Sang Penabur, Benih, dan Kita

Kamis, 27 Juli 2018 – Hari Biasa Pekan XVI

316

Matius 13:18-23

“Karena itu, dengarlah arti perumpamaan penabur itu. Kepada setiap orang yang mendengar firman tentang Kerajaan Sorga, tetapi tidak mengertinya, datanglah si jahat dan merampas yang ditaburkan dalam hati orang itu; itulah benih yang ditaburkan di pinggir jalan. Benih yang ditaburkan di tanah yang berbatu-batu ialah orang yang mendengar firman itu dan segera menerimanya dengan gembira. Tetapi ia tidak berakar dan tahan sebentar saja. Apabila datang penindasan atau penganiayaan karena firman itu, orang itu pun segera murtad. Yang ditaburkan di tengah semak duri ialah orang yang mendengar firman itu, lalu kekuatiran dunia ini dan tipu daya kekayaan menghimpit firman itu sehingga tidak berbuah. Yang ditaburkan di tanah yang baik ialah orang yang mendengar firman itu dan mengerti, dan karena itu ia berbuah, ada yang seratus kali lipat, ada yang enam puluh kali lipat, ada yang tiga puluh kali lipat.”

***

Dari atas sebuah perahu, Yesus melanjutkan pengajaran-Nya. Kali ini Ia menjelaskan dan mengartikan sendiri perumpamaan-Nya tentang penabur. Sebenarnya Yesus di sini lebih banyak berbicara tentang benih dan kualitas tanah tempat benih itu ditaburkan.

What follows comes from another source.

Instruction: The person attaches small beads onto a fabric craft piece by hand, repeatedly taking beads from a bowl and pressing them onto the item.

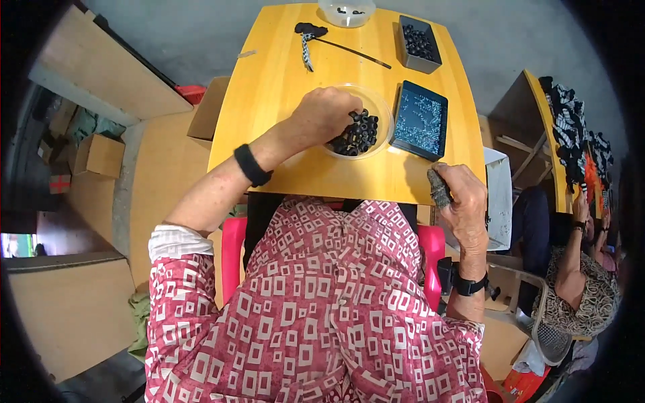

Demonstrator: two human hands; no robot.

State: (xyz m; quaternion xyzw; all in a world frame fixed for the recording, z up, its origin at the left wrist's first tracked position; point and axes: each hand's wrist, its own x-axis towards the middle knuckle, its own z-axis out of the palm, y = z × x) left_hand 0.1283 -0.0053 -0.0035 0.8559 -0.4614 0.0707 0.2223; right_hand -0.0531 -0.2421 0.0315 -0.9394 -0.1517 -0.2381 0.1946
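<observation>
My left hand [329, 113] is over a clear round bowl [386, 127], its fingers bent together at the black pieces inside. These short black ring-like pieces [359, 138] lie in a heap in the bowl. Whether one is between my fingertips is hidden. At the table's near right edge, my right hand [465, 198] is closed. A dark grey, fuzzy cloth-like piece [440, 188] shows at its thumb side; I cannot tell if it is held or worn on a finger. Nearest that hand is a dark tray [411, 144] with many small pale blue pieces.
On the yellow table [269, 80] a thin dark rod [356, 54] lies by a black piece with a patterned strip [307, 50]. Behind stand a bin of black pieces [420, 43] and another clear bowl [346, 13]. At right, another person's arm [573, 269] reaches toward black-and-white items.
</observation>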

Empat jenis dan kualitas tanah menunjuk pada empat jenis orang. Dengan ini Matius menekankan kualitas tanggapan masing-masing orang terhadap pemberitaan Kabar Gembira. Iman pertama-tama merupakan tanggapan pribadi manusia terhadap Tuhan yang juga menyapa manusia secara personal.

Ada tiga jenis tanggapan pribadi yang tidak memadai alias kurang berkualitas. Pertama, tanggapan tanpa pengertian. “Mengerti” di sini tidak terutama soal otak dan intelektual, tetapi melibatkan seluruh perasaan dan kehendak. Sabda Tuhan sering diterima secara akal budi saja, tetapi sama sekali tidak menggerakkan perasaan dan tidak melahirkan komitmen untuk berbuah, yakni bertobat, berkelakuan dan bertindak sesuai dengan pesan sabda Tuhan itu. Sabda yang ditaburkan dalam hati orang seperti itu dengan mudah dirampas oleh Iblis. Kualitas orang tersebut bagaikan tanah di pinggiran jalan setapak di tengah ladang. Benih sabda yang jatuh di sana tidak terjaga dan mudah hilang.

Kedua, tanggapan dangkal. Orang tersebut mendengar sabda Tuhan, tetapi tidak sampai mengakarkannya. Sabda Tuhan tidak sungguh masuk dan meresapi seluruh hidupnya. Ada antusiasme di awal, tetapi lalu pudar di hadapan penderitaan dan cobaan. Kualitas imannya tipis bagaikan tanah bebatuan. Imannya cepat layu, secepat ia tumbuh. Itu artinya dia beriman secara massal, yakni oportunis dan ikut arus saja.

Ketiga, tanggapan terhambat. Seseorang memang menerima sabda Tuhan, tetapi sayang imannya tidak dapat berkembang. Itu terjadi karena orang tersebut bagaikan tanah yang juga menumbuhkan semak berduri. Ia memiliki kecemasan yang berlebihan tentang kebutuhan hidupnya dan senantiasa mengandalkan harta kekayaannya. Sikap ini menjadi tanda bahwa orang ini tidak beriman, sebab ia tidak mengandalkan Tuhan.

Dari pendengar sabda yang sejati diharapkan tanggapan yang berbuah. Artinya, kita diharapkan menerima sabda Tuhan dengan segenap hati dan segenap budi. Kita diharapkan menjadi tanah yang subur. Firman yang kita dengar kita mengerti, dalam arti kita pahami dan kita terima dengan baik. Kita pun berkomitmen menjalankan tuntutan yang muncul dari firman-firman itu. Kalau kita bersikap demikian, pada akhirnya kita pasti akan berbuah.

Saudara-saudari sekalian, mari kita bertobat dan bertingkah laku sesuai dengan kehendak Allah.  Semoga kelak kita menerima upah, hiburan, dan kemurahan sejati dari Bapa di surga secara berlimpah ruah.